▶ Exercise directions
Starting with the line with "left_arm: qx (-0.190" in the entries below and going on through the line with "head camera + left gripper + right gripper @", output every line exactly and nothing more. No pictures.
──────── Data for analysis ────────
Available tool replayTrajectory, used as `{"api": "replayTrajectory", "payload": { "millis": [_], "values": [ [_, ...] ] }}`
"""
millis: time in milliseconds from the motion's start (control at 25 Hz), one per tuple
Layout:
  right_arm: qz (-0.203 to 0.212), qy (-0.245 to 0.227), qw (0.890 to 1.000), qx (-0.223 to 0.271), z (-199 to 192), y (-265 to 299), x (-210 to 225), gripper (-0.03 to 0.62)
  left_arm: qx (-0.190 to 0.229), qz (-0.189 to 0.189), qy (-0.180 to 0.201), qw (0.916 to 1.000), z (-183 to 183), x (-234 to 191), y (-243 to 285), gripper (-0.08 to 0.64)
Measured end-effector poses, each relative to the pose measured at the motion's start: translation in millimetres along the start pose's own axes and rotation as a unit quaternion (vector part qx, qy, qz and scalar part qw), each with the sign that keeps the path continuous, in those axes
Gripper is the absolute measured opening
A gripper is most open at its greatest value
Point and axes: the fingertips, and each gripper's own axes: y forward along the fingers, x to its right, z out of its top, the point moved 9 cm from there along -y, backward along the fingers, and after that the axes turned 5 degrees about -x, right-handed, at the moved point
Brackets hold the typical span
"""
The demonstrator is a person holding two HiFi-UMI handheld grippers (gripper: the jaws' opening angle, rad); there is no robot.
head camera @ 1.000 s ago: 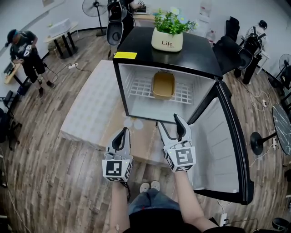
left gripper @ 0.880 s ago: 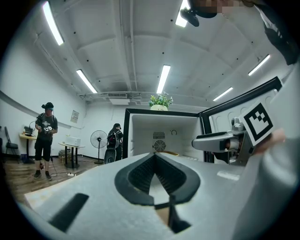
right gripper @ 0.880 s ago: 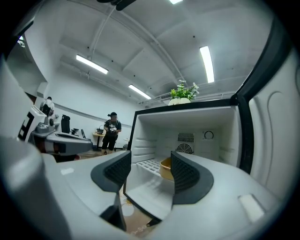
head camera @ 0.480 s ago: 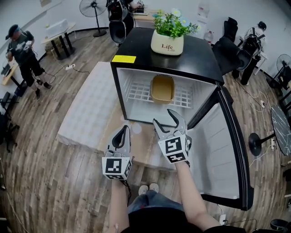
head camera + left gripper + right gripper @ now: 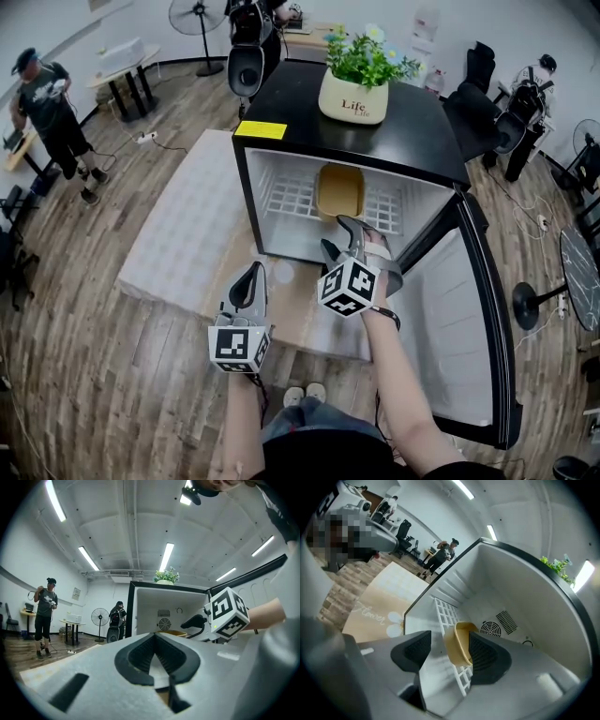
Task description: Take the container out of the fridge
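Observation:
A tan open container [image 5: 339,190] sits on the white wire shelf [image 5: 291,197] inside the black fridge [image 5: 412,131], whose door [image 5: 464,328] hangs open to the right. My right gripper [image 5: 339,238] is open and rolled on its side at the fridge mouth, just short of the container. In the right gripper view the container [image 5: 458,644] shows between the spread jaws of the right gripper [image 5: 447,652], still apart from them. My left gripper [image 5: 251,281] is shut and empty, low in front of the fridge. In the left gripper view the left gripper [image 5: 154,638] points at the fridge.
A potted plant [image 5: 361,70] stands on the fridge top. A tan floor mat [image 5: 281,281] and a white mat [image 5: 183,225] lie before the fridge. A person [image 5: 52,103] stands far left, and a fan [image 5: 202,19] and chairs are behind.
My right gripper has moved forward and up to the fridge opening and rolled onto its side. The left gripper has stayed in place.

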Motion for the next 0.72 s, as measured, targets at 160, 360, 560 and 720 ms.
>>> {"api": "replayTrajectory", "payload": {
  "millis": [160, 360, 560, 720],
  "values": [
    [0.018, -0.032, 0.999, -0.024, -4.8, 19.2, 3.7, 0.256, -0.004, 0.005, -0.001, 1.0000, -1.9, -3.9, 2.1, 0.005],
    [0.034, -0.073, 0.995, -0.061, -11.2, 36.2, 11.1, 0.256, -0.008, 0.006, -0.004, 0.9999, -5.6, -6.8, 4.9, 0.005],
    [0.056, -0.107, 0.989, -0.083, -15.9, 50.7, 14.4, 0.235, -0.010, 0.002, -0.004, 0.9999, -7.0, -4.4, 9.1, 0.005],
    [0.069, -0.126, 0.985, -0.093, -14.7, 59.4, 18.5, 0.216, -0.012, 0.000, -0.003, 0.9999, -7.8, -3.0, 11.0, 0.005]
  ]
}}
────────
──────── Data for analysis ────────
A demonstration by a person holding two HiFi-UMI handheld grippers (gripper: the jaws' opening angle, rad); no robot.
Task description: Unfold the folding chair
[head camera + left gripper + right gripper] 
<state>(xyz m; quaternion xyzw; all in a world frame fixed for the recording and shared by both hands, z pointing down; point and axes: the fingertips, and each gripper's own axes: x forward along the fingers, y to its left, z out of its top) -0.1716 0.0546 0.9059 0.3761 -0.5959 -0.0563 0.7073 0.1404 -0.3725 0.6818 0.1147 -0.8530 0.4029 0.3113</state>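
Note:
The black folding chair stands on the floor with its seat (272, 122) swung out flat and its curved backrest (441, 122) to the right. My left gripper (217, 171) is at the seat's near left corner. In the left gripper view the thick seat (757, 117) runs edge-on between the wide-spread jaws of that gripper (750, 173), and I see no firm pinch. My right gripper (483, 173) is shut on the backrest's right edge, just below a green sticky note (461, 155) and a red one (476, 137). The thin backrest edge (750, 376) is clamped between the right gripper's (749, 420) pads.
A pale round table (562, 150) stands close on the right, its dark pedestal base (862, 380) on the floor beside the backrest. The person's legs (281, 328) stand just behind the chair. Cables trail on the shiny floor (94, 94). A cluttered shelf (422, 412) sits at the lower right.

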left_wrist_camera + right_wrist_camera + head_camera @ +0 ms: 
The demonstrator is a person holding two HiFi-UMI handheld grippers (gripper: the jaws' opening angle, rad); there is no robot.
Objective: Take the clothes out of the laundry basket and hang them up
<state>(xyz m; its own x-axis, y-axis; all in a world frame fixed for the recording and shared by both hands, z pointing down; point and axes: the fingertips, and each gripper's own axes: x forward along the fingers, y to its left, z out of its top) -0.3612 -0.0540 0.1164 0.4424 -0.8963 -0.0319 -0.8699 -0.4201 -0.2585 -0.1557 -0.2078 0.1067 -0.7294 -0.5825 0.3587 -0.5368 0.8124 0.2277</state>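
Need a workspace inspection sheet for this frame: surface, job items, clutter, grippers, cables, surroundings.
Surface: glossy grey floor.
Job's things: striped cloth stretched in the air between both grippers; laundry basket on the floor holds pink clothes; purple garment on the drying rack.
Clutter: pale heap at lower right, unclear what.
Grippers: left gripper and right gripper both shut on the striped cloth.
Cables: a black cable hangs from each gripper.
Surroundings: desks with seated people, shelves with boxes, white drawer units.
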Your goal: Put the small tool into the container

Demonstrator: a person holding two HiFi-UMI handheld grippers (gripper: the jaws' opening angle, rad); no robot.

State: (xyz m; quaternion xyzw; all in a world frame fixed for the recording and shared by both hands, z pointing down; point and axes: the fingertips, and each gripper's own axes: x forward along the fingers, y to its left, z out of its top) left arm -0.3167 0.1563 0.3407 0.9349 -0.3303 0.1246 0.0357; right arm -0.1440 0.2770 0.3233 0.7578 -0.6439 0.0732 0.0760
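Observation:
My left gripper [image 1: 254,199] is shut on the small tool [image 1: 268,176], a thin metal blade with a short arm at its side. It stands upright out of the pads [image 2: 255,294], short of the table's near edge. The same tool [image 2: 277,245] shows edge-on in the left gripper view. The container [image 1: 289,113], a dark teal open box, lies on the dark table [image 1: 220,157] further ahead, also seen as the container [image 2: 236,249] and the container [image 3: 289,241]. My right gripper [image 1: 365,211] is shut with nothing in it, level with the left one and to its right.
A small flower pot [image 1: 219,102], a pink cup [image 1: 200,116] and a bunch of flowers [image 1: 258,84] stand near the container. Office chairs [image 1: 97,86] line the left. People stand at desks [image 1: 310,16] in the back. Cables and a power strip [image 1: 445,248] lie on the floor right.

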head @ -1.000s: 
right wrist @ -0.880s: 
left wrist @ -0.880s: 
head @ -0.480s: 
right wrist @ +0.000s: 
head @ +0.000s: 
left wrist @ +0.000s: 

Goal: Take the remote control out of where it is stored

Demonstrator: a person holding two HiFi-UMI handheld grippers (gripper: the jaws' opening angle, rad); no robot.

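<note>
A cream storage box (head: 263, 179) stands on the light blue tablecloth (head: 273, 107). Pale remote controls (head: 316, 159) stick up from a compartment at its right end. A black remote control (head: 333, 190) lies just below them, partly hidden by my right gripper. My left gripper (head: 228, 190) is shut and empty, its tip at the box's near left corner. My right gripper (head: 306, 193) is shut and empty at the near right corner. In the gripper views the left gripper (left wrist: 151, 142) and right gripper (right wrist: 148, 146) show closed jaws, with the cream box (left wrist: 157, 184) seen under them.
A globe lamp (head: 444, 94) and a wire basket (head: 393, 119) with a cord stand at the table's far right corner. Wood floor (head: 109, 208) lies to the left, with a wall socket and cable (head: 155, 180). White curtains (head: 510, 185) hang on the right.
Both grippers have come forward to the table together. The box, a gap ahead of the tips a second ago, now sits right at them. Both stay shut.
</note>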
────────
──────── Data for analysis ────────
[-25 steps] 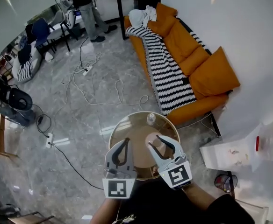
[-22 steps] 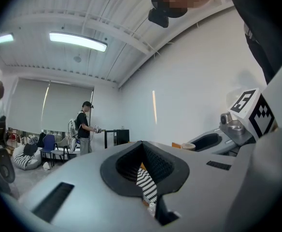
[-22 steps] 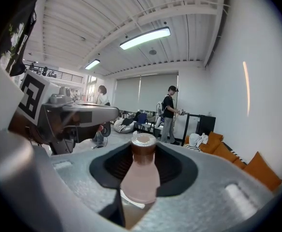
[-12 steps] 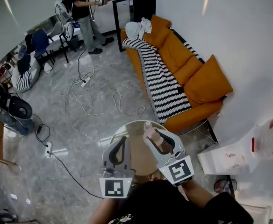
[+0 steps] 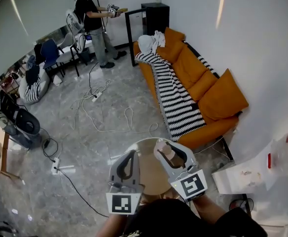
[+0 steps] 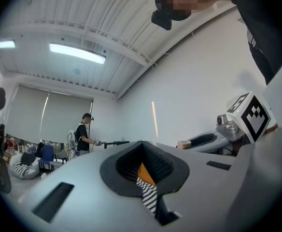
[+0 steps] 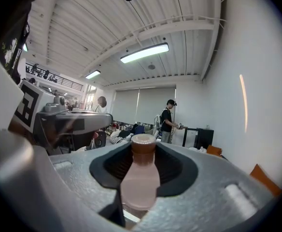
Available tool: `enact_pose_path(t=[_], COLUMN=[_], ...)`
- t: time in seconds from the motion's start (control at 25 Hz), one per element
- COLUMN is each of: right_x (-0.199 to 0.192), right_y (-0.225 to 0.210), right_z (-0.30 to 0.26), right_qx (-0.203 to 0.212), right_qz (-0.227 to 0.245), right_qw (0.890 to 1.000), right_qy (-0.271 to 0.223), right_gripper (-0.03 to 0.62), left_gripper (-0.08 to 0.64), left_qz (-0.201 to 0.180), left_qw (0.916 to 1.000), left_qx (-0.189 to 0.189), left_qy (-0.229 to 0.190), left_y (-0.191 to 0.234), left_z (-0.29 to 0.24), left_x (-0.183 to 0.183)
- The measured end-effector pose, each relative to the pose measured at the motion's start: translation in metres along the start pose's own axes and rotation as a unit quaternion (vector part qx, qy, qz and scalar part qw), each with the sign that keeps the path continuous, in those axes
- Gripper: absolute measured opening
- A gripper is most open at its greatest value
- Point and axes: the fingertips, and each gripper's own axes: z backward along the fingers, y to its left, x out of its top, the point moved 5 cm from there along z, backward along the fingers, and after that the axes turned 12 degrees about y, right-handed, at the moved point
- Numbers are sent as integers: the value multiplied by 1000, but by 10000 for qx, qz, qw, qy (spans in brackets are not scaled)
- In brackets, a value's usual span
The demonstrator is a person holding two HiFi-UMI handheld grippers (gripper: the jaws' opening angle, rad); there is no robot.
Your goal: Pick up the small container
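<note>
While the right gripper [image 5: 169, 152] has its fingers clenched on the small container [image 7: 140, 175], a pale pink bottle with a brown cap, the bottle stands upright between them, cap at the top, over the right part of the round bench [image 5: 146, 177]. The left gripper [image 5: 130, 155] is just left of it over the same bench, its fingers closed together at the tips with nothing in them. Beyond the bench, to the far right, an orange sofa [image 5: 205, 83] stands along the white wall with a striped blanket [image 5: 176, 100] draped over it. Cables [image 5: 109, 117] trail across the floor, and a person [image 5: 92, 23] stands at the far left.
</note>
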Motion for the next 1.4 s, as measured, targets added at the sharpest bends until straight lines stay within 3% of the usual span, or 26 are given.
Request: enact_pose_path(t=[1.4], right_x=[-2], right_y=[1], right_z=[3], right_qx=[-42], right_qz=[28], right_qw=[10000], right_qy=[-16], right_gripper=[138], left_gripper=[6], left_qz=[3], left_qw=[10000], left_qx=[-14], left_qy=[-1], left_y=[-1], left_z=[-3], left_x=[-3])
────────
▶ Result for this task
  left_arm: qx (-0.190 to 0.229), qz (-0.189 to 0.189), qy (-0.180 to 0.201), qw (0.916 to 1.000), z (-183 to 183), x (-234 to 191), y (-243 to 285), gripper (-0.08 to 0.64)
Measured end-effector poses, each relative to the pose measured at the motion's start: translation in millimetres along the start pose's own axes and rotation as a unit quaternion (vector part qx, qy, qz and scalar part qw), each with the sign that keeps the path continuous, in those axes
Gripper is the absolute measured opening
A gripper is most open at its greatest value
Point and axes: the fingertips, and each gripper's own axes: y forward along the fingers, x to its right, z out of its top, the point moved 9 cm from there along -y, backward along the fingers, and after that the axes turned 5 degrees about -x, right-handed, at the moved point
Brackets hold the typical span
"""
The demonstrator is a person holding two HiFi-UMI handheld grippers (gripper: the jaws' opening angle, rad); there is no robot.
head camera @ 1.000 s ago: 
left gripper @ 0.880 s ago: 
right gripper @ 0.880 s ago: 
head camera @ 0.480 s ago: 
head camera + left gripper + right gripper @ now: 

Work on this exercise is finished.